Exercise goal »
Whenever a line of the listing contains the string "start", return that line.

Dataset records »
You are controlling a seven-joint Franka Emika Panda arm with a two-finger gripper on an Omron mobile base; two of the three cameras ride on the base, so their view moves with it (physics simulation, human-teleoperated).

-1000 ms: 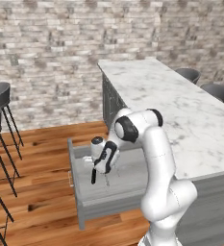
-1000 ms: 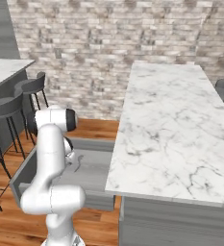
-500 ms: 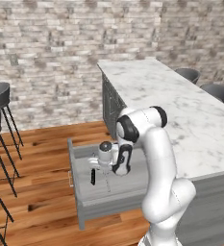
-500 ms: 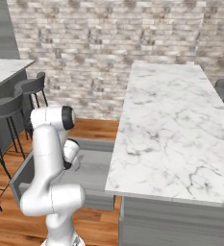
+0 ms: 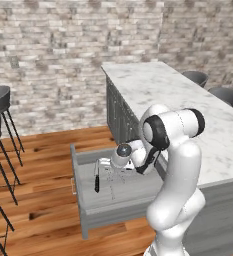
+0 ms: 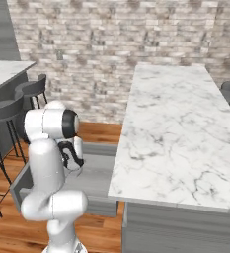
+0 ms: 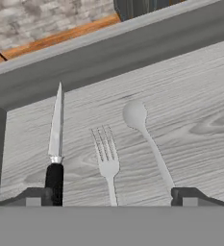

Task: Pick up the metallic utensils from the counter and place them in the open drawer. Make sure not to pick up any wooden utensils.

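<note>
Hand view shows the claw [image 7: 111, 194] spread wide over the knife [image 7: 55, 144], fork [image 7: 106, 161] and spoon [image 7: 144, 134] lying flat in the drawer [image 7: 108, 53]: light, stiff, slippery pieces, best gripped mid-handle.

No text, label, brand, number or sign can be read anywhere in these pictures. The knife [image 7: 55, 144], the fork [image 7: 105, 156] and the spoon [image 7: 144, 134] in the drawer [image 7: 132, 57] carry no marking, and the marble desk [image 6: 175, 133] and the brick wall [image 5: 53, 55] are also plain.
</note>
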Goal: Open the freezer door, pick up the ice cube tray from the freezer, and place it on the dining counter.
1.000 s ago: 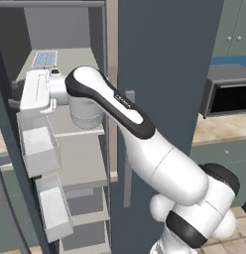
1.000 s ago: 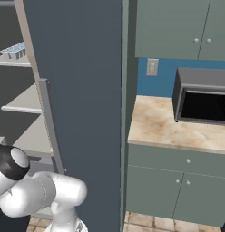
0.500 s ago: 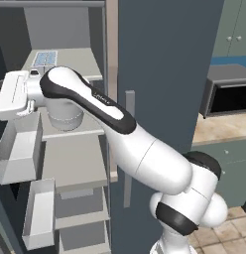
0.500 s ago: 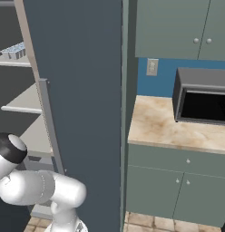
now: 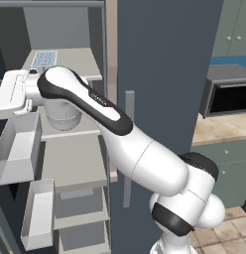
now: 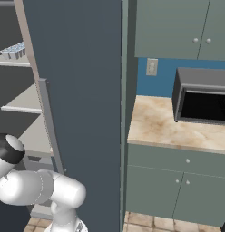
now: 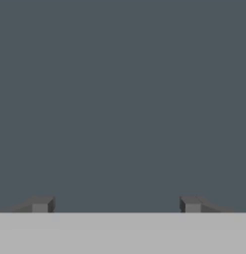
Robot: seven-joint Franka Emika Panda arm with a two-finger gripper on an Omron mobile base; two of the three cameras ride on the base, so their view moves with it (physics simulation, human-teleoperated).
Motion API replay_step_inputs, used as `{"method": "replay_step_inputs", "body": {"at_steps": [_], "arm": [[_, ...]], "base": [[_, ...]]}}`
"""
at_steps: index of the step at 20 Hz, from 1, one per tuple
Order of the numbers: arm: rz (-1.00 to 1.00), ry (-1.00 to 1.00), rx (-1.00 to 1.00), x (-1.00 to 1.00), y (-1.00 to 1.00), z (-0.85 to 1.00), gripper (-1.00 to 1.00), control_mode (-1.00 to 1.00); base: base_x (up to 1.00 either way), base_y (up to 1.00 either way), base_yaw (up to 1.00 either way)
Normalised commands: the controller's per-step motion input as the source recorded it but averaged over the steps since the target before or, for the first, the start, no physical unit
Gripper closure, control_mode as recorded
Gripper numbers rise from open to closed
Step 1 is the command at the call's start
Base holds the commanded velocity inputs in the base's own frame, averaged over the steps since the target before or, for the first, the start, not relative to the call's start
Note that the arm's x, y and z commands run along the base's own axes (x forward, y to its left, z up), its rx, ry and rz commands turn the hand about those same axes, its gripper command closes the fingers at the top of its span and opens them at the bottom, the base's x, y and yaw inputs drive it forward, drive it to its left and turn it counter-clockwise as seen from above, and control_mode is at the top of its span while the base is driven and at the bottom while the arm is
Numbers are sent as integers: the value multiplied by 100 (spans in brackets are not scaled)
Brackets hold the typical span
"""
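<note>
We see the ice cube tray (image 5: 45, 58) lying flat on the top shelf of the freezer (image 5: 70, 149), toward the back. Our gripper (image 7: 116, 204) faces a plain dark grey surface, its fingers (image 7: 41, 204) spread wide with nothing between them. The tray sits above and behind the hand, well apart from the fingers.

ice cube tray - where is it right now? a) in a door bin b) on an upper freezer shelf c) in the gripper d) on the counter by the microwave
b: the ice cube tray lies flat on an upper shelf of the freezer, with nothing gripping it.
</note>
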Motion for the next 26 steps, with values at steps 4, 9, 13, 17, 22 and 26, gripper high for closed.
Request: {"method": "replay_step_inputs", "body": {"at_steps": [4,9,13,17,22,26], "arm": [[-5,0,0,0,-8,13,-100,-100],[-4,1,0,-3,-34,23,-100,-100],[-14,3,-1,-14,-44,14,-100,-100],[-18,4,-1,-33,-54,7,-100,-100],[-24,7,-2,-20,-58,4,-100,-100],[-24,9,-2,-12,-66,6,-100,-100]], "base": [[0,0,0],[0,0,0],[0,0,0],[0,0,0],[0,0,0],[0,0,0]]}}
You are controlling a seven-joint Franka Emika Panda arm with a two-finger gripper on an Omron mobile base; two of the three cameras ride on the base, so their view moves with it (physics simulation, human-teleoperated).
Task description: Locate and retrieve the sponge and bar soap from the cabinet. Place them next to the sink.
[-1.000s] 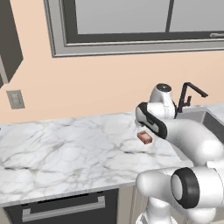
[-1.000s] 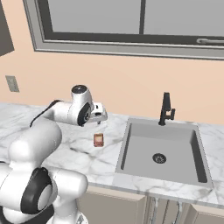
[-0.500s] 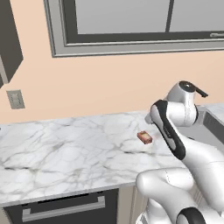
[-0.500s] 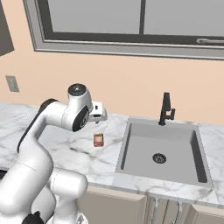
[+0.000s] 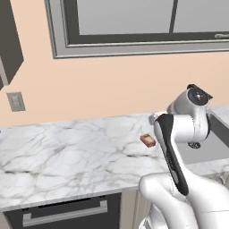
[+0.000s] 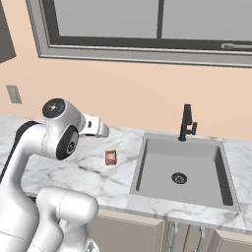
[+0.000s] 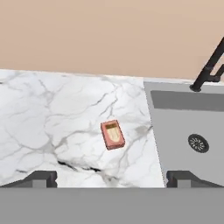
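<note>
The bar soap is a small pinkish-red block lying flat on the white marble counter, a short way left of the sink. It also shows as the soap and the soap in the base views. My gripper hangs open above and back from the soap, with nothing between its fingertips. Its white hand points toward the wall. The sponge is out of view.
The steel sink has a round drain and a black faucet at its back rim. A wall outlet sits at the left. A dark cabinet edge hangs at the upper left. A window runs above the counter.
My arm has lifted and drawn back from just above the soap. The soap stays in the same spot on the counter.
</note>
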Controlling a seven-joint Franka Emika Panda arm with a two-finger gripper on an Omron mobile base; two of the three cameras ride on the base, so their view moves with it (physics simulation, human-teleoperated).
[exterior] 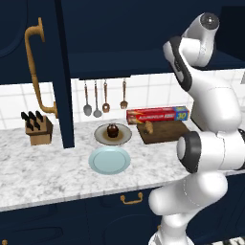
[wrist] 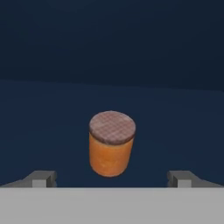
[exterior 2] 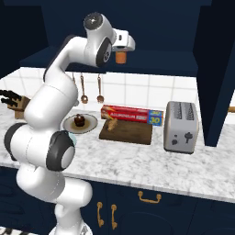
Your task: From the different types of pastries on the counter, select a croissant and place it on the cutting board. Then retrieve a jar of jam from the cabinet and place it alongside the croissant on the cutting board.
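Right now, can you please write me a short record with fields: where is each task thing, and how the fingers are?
croissant: lying on the cutting board
cutting board: on the counter, in front of the red foil box
jar of jam: upright on the cabinet shelf, ahead of the hand
fingers: open, one each side of the jar, not touching it
cupcake: on a brown plate
blue plate: bare

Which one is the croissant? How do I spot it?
Find the marbled counter, then the dark wooden cutting board before the red foil box. The croissant lies at its left end: small, golden, tapered, unlike the round dark cupcake on its plate.
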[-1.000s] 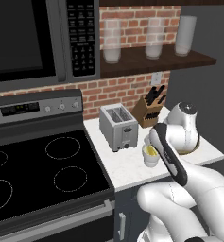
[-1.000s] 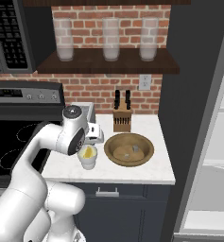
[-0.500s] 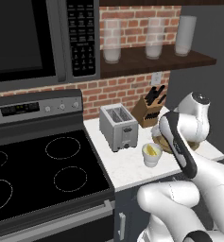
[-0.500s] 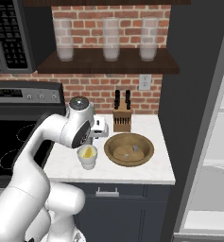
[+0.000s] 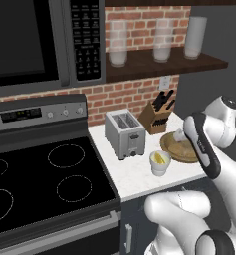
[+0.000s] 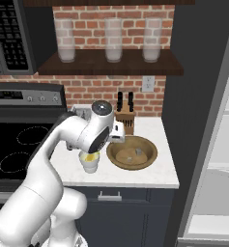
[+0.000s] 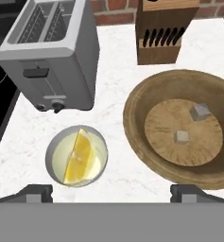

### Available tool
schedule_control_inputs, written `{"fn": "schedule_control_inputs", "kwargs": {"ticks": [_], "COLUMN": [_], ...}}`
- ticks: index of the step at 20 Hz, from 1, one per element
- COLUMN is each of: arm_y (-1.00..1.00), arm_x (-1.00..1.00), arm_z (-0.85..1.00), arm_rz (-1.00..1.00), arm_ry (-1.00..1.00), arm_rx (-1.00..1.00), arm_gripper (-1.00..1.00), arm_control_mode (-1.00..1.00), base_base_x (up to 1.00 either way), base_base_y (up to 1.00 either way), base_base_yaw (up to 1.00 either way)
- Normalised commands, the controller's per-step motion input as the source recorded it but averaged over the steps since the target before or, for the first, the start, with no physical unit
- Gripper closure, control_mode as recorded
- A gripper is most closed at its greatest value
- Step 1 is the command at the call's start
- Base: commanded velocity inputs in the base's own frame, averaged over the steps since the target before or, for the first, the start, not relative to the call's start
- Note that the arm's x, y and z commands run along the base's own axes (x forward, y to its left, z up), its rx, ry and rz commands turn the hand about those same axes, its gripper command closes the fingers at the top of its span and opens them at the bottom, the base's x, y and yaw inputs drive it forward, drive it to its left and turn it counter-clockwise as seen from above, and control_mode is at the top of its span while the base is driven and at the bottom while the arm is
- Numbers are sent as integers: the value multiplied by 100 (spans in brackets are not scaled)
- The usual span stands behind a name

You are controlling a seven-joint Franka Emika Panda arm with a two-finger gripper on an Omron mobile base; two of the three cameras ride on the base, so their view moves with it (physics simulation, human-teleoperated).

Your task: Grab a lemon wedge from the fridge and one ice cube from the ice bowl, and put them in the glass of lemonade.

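Note:
The glass of lemonade (image 7: 56, 163) is a small whitish cup on the white counter, with the yellow lemon wedge (image 7: 78, 158) lying in its pale liquid. Right of it stands the wooden ice bowl (image 7: 133, 118) holding two ice cubes (image 7: 200, 111). My gripper (image 7: 114, 193) hangs open above the counter between cup and bowl, with nothing between its fingertips (image 7: 36, 193). From the right base view the hand (image 6: 117, 134) hovers over the near rim of the bowl (image 6: 150, 161), beside the cup (image 6: 90, 164). The fridge (image 6: 183, 96) stands at the right with its pale shelves showing.
A steel toaster (image 7: 52, 52) stands behind the cup and a wooden knife block (image 7: 163, 33) behind the bowl, against the brick wall. The black stove top (image 5: 45, 184) lies left of the counter. Tall frosted glasses (image 6: 113, 39) sit on the shelf above.
The arm has swung right, carrying the hand from above the cup toward the bowl. The jaws stay wide apart. Cup, bowl and toaster have not moved.

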Motion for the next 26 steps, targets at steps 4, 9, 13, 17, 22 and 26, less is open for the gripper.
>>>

Response »
Normalised commands: the controller's per-step motion input as the source recorded it but averaged over the steps since the target before or, for the first, the start, no physical unit
Step 1 is the command at the call's start
Base holds the commanded velocity inputs in the base's own frame, averaged over the steps since the target before or, for the first, the start, not relative to the call's start
- Normalised commands, the controller's per-step motion input as the source recorded it but averaged over the steps since the target before or, for the first, the start, with no physical unit
- Step 1 is the command at the call's start
- Base: commanded velocity inputs in the base's own frame, averaged over the steps since the target before or, for the first, the start, not relative to the call's start

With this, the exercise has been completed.